Peter Forman (born April 28, 1958, in Plymouth, Massachusetts) is an American former politician who served as a member of the Massachusetts House of Representatives, Sheriff of Plymouth County, Massachusetts, and as a member of the Paul Celucci and Jane M. Swift administrations.

==Massachusetts House of Representatives==
Forman represented the 1st Plymouth District in the Massachusetts House of Representatives from 1981 to 1995. He was the minority whip from 1989 to 1991 and in 1991 succeeded the departing Steven Pierce as House Minority Leader. Forman was a candidate for Secretary of the Commonwealth of Massachusetts in 1994, but lost in the Republican primary to State Senator Arthur E. Chase.
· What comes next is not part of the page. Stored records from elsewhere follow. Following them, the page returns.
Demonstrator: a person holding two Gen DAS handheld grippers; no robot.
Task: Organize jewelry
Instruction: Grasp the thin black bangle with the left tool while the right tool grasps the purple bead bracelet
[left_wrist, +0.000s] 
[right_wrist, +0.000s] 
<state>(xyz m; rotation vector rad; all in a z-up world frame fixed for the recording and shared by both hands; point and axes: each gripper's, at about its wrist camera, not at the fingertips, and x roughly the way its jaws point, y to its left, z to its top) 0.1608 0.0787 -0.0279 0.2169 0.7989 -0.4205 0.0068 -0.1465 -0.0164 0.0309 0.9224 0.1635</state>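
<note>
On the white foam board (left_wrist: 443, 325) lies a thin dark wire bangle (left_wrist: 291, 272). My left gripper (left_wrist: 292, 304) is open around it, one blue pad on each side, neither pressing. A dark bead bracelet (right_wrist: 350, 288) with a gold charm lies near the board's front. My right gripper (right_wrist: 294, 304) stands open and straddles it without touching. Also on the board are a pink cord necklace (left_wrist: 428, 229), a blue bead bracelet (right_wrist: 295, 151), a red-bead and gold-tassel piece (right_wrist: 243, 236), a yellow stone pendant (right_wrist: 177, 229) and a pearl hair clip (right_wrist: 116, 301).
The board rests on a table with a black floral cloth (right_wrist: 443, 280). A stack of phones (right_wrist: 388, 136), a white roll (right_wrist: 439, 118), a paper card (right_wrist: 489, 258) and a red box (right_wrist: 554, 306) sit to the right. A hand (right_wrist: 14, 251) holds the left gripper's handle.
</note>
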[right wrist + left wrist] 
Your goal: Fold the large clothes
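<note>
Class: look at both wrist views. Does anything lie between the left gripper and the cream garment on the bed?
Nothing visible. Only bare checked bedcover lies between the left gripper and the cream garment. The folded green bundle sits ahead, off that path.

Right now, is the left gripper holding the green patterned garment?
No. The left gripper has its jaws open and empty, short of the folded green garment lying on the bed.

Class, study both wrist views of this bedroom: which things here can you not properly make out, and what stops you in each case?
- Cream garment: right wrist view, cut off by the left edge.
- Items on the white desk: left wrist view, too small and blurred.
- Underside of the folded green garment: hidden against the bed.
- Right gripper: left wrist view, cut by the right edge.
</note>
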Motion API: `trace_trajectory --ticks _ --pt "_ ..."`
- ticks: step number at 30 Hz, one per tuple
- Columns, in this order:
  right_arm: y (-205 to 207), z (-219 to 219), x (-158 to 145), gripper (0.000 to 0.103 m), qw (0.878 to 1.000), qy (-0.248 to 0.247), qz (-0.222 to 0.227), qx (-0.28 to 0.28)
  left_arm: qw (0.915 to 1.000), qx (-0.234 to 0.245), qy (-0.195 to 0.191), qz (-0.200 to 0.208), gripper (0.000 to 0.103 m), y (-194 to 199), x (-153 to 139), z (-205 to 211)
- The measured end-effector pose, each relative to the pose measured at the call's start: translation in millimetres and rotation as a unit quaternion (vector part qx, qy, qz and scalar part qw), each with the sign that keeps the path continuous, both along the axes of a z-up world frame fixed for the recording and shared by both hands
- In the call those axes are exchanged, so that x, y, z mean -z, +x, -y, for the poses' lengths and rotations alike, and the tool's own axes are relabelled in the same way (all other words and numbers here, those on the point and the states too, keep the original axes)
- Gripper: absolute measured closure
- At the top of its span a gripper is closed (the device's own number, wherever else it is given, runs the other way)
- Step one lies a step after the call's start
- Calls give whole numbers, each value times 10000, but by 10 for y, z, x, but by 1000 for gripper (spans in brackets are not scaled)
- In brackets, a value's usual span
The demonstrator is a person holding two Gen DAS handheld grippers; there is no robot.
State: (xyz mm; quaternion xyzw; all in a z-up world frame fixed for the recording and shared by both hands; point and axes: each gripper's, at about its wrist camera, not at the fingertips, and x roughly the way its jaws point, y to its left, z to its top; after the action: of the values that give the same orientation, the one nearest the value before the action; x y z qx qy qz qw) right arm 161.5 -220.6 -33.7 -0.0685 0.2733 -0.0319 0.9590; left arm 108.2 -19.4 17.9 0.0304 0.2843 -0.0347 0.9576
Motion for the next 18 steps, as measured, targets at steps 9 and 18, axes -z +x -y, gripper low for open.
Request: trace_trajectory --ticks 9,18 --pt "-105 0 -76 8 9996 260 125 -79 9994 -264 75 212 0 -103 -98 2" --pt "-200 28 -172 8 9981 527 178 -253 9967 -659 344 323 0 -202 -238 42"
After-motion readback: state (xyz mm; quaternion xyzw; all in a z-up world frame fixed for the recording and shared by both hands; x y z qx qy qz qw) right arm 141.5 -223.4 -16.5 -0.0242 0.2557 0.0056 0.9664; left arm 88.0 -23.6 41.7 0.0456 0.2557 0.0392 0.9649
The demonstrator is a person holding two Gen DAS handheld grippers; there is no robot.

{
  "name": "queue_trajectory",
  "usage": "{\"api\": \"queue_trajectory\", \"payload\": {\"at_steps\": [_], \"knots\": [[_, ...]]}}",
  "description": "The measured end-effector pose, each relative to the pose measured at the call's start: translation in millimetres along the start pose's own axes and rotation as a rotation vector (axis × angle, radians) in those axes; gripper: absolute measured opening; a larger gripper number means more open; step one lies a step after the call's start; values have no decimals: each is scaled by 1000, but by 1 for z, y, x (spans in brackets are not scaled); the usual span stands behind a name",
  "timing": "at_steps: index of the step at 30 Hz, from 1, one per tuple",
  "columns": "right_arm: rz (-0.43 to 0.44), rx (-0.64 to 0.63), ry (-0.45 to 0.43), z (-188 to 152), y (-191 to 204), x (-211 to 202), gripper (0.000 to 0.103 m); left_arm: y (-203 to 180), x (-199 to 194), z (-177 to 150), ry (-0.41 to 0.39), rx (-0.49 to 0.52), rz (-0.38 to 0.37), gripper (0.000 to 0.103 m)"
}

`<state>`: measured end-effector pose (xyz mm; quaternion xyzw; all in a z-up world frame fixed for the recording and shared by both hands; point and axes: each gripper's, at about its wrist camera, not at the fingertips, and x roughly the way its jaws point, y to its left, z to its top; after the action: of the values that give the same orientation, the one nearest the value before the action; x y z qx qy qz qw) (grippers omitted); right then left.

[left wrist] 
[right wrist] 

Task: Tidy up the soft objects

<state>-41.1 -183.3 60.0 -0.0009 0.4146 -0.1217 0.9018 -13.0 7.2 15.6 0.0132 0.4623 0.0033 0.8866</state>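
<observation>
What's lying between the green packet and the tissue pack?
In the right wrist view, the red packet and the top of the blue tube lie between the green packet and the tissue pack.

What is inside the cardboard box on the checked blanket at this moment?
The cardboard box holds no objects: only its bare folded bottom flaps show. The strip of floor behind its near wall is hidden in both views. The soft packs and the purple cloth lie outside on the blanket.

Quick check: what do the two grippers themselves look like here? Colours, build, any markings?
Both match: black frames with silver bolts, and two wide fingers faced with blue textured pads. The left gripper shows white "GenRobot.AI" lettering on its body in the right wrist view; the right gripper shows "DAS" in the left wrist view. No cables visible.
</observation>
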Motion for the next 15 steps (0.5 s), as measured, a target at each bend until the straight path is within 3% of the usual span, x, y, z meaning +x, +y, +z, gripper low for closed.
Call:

==Sheriff of Plymouth County==
On November 21, 1994, Forman was appointed by Governor William Weld to serve as Plymouth County Sheriff. In 1996 he defeated Patricia Lawton in a special election to finish the term of former sheriff Peter Flynn. He was elected to his first full term in 1998; defeating Halifax Selectman Troy Garron. Forman resigned as sheriff less than a year later to join the Cellucci administration.

==Cellucci and Swift administrations==
Forman joined the Cellucci administration as deputy secretary of administration and finance. When Jane M. Swift succeeded Cellucci as governor, she named Forman her chief of staff. As Swift's chief of staff, Forman helped the acting governor in her attempt to remove Christy Mihos and Jordan Levy from the Massachusetts Turnpike Authority board and with the shakeup at the Massachusetts Port Authority following the September 11 attacks. While Swift was on a "working maternity leave" following the birth of her twin daughters, Forman carried out many key duties of the governor's office.

Forman was fired by Swift on January 23, 2002. Following his dismissal, he worked without pay to help Swift's running mate Patrick Guerriero prepare to face Jim Rappaport at the Republican Convention.

==South Shore Chamber of Commerce==
Forman was president and CEO of the South Shore Chamber of Commerce from 2004 until his retirement in 2024. He was succeeded by former Massachusetts State Treasurer Tim Cahill.